About this exercise. Your response should contain each line of the data that includes "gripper".

Dataset extract.
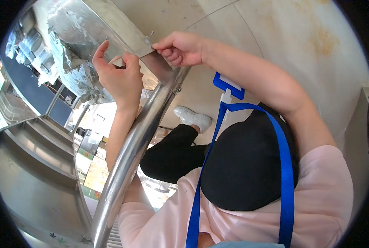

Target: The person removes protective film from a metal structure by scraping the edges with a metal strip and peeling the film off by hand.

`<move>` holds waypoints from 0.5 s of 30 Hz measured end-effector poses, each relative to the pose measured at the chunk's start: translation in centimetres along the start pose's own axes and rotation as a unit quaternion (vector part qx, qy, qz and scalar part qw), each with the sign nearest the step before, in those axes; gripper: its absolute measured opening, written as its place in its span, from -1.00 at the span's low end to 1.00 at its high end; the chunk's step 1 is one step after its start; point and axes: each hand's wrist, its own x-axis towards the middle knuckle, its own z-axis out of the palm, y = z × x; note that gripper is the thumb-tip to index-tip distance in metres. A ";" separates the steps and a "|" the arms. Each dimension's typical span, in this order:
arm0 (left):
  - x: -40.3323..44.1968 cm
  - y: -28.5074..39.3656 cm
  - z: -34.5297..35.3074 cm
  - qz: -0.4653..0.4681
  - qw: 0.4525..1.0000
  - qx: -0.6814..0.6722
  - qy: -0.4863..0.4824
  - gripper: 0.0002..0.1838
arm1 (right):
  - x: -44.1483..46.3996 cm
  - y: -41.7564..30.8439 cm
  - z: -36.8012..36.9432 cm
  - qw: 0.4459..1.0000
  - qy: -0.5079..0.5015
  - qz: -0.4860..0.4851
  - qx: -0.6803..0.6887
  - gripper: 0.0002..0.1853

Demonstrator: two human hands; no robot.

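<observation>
My left hand (120,78) is raised over a stainless steel panel (110,35), its fingers loosely bent and apart. A small dark patch shows between those fingers, too unclear to name. My right hand (178,48) is closed in a pinch at the panel's corner, thumb and finger pressed together at the edge. Whatever lies in that pinch is too small to make out. Right beside the fingertips, a thin whitish scrap (149,38) sticks up from the edge. To the left of my left hand hangs crumpled, shiny film-like material (70,62).
A bent steel tube rail (128,153) runs between my arms. Curved metal shelves (35,144) stand at the lower left. Tiled floor (292,37) spreads at the upper right. A blue lanyard (285,165) with a badge (230,86) hangs from my neck. My white shoe (192,118) shows below.
</observation>
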 end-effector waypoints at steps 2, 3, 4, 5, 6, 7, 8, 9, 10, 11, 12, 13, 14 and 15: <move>0.2 0.1 0.0 0.003 1.000 -0.004 -0.004 -0.53 | -0.1 -0.5 0.4 1.000 0.013 0.001 -0.007 -0.81; 0.3 0.0 0.0 0.010 1.000 0.000 -0.005 -0.53 | 0.0 -0.5 0.4 1.000 0.020 0.002 -0.008 -0.80; 0.3 -0.1 0.0 0.016 1.000 0.006 -0.008 -0.53 | 0.1 -0.7 0.3 1.000 0.008 0.000 -0.011 -0.80; 0.4 -0.3 0.0 0.016 1.000 0.006 -0.012 -0.53 | 0.2 -0.8 0.0 1.000 -0.003 -0.001 -0.011 -0.80; 0.4 -0.5 -0.1 0.014 1.000 0.005 -0.015 -0.53 | 0.3 -0.7 -0.1 1.000 -0.013 -0.001 -0.011 -0.79; 0.5 -0.6 -0.1 0.016 1.000 0.003 -0.017 -0.54 | 0.1 -0.2 0.0 1.000 -0.013 0.006 0.004 -0.79; 0.4 -0.4 -0.2 0.009 1.000 0.006 -0.018 -0.54 | -0.2 0.2 -0.1 1.000 -0.013 0.011 0.015 -0.79; 0.4 -0.1 -0.1 0.005 1.000 0.008 -0.017 -0.54 | -0.2 0.1 -0.1 1.000 -0.014 0.015 0.023 -0.79; 0.4 0.0 0.1 0.000 1.000 0.009 -0.017 -0.54 | 0.0 -0.5 -0.1 1.000 -0.005 0.000 0.004 -0.79; 0.5 -0.1 0.3 0.010 1.000 0.004 -0.011 -0.55 | 0.3 -0.8 0.0 1.000 0.004 -0.013 -0.009 -0.79; 0.6 -0.4 0.3 0.017 1.000 0.002 -0.007 -0.55 | 0.5 -0.9 0.0 0.999 0.012 -0.024 -0.018 -0.79; 0.4 -0.6 0.1 0.022 1.000 0.002 -0.003 -0.55 | 0.4 -0.8 0.0 1.000 0.005 -0.017 -0.013 -0.79; 0.1 -0.5 -0.1 0.011 1.000 0.011 -0.007 -0.55 | 0.3 -0.1 -0.1 1.000 -0.006 -0.005 0.006 -0.80; 0.1 -0.2 -0.1 0.005 1.000 0.017 -0.008 -0.55 | 0.4 0.4 -0.3 1.000 -0.018 0.002 0.019 -0.80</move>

Written reply.
`<move>` holds waypoints from 0.5 s of 30 Hz measured end-effector poses, each relative to the pose measured at the chunk's start: translation in centimetres along the start pose's own axes and rotation as a unit quaternion (vector part qx, qy, qz and scalar part qw), each with the sign nearest the step before, in those axes; gripper: its absolute measured opening, written as its place in its span, from -1.00 at the span's low end to 1.00 at its high end; the chunk's step 1 is one step after its start; point and axes: each hand's wrist, its own x-axis towards the middle knuckle, its own z-axis out of the palm, y = z × x; note that gripper is the thumb-tip to index-tip distance in metres. A ";" separates the steps and a "|" the arms. Each dimension's typical span, in this order:
  - gripper: 0.0002..0.1838
  - gripper: 0.0002..0.1853

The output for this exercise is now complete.